◆ AIM OF THE EXERCISE:
Only a number is wanted here: how many lines in the entries below contain the word "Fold".

◆ Stored items from a collection:
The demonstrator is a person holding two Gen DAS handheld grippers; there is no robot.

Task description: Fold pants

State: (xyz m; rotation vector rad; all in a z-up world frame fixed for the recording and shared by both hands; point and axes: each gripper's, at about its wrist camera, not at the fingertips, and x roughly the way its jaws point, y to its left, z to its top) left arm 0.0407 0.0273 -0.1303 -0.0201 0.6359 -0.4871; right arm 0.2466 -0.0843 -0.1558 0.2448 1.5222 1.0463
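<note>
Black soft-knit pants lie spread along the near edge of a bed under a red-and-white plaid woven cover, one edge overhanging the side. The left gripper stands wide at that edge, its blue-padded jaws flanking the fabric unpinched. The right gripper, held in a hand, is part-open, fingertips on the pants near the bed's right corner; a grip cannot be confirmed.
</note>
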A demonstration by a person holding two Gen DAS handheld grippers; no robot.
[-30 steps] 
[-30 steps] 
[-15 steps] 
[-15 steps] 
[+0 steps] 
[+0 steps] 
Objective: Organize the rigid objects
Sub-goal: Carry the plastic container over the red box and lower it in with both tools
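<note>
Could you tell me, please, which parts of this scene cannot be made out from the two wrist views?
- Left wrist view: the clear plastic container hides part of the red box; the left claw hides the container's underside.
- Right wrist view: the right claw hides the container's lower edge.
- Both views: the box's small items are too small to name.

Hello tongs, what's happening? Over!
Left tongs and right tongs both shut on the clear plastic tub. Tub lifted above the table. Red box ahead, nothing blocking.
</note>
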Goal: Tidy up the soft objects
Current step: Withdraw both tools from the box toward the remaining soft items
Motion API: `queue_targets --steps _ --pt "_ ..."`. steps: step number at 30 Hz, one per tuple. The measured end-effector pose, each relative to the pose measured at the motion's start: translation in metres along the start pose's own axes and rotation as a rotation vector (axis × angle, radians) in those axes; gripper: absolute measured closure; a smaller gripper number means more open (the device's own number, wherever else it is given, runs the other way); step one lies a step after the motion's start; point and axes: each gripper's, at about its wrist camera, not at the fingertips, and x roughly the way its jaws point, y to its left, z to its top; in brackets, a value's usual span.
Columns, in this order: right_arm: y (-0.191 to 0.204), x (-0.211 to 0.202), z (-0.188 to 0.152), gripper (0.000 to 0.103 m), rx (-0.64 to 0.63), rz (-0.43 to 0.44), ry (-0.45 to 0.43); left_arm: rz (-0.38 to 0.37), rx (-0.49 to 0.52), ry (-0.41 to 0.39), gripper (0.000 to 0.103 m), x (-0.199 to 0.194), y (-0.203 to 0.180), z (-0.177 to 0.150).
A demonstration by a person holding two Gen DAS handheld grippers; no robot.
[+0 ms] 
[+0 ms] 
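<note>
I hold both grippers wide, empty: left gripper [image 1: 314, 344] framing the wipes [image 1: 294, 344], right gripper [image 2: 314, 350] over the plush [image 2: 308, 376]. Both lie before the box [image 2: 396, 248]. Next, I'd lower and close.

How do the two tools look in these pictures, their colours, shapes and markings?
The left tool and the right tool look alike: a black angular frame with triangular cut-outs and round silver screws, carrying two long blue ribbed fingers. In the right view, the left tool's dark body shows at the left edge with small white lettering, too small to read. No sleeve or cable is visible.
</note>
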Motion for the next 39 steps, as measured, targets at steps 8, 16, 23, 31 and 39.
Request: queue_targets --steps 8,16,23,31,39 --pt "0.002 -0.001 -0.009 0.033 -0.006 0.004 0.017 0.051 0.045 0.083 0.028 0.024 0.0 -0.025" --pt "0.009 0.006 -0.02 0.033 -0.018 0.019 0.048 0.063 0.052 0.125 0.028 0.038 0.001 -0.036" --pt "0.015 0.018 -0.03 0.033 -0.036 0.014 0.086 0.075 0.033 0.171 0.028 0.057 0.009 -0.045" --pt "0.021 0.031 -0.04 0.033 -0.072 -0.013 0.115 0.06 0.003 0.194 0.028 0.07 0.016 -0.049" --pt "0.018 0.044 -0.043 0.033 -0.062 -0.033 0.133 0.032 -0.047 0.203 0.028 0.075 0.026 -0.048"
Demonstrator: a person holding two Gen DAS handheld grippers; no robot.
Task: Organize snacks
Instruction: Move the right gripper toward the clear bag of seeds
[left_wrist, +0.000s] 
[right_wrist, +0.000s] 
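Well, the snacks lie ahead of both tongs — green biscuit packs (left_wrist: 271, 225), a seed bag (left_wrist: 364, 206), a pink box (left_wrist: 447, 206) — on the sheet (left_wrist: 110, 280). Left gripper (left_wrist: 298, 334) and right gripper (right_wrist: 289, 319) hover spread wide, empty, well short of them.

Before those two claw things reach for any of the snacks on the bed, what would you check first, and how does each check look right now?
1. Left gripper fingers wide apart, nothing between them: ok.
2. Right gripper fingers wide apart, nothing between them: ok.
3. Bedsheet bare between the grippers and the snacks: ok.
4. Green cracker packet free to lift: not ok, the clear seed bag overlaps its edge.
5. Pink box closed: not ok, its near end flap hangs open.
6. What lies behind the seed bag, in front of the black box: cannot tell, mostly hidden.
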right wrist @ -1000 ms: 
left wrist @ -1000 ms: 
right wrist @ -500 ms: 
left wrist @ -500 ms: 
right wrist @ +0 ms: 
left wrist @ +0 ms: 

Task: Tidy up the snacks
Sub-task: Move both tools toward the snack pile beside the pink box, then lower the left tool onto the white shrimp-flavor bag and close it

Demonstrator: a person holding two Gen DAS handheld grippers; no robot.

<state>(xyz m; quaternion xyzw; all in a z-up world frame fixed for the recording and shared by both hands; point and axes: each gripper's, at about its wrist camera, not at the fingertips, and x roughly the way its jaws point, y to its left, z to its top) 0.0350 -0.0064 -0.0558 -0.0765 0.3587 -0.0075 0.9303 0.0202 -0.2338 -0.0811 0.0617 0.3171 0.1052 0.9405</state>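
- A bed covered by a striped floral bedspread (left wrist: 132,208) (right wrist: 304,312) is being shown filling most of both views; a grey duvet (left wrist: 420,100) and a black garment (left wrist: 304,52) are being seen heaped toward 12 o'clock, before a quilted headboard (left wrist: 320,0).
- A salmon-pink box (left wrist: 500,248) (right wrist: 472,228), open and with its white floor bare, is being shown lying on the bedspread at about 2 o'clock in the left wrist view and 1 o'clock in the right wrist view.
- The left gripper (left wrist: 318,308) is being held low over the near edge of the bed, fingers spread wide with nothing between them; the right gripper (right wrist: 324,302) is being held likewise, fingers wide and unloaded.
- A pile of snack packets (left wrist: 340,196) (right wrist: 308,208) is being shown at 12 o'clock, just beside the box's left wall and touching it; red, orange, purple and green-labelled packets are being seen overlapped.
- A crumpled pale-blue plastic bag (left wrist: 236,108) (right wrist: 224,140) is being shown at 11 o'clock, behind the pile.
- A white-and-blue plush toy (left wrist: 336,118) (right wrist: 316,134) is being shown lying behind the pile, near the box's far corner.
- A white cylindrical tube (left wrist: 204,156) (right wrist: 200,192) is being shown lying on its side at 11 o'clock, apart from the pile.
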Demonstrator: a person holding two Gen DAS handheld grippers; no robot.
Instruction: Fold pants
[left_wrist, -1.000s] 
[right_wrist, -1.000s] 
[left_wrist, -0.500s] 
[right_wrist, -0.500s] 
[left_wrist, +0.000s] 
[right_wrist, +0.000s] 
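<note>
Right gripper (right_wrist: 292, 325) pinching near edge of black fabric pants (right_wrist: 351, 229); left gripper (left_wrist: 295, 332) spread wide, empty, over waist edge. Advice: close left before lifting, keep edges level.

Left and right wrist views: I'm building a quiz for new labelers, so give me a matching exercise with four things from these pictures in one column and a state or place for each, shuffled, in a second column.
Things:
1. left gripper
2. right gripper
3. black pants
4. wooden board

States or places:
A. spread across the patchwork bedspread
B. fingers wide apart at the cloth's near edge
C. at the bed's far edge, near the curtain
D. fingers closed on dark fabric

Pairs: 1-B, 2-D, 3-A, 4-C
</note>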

◆ EXERCISE RESPONSE:
2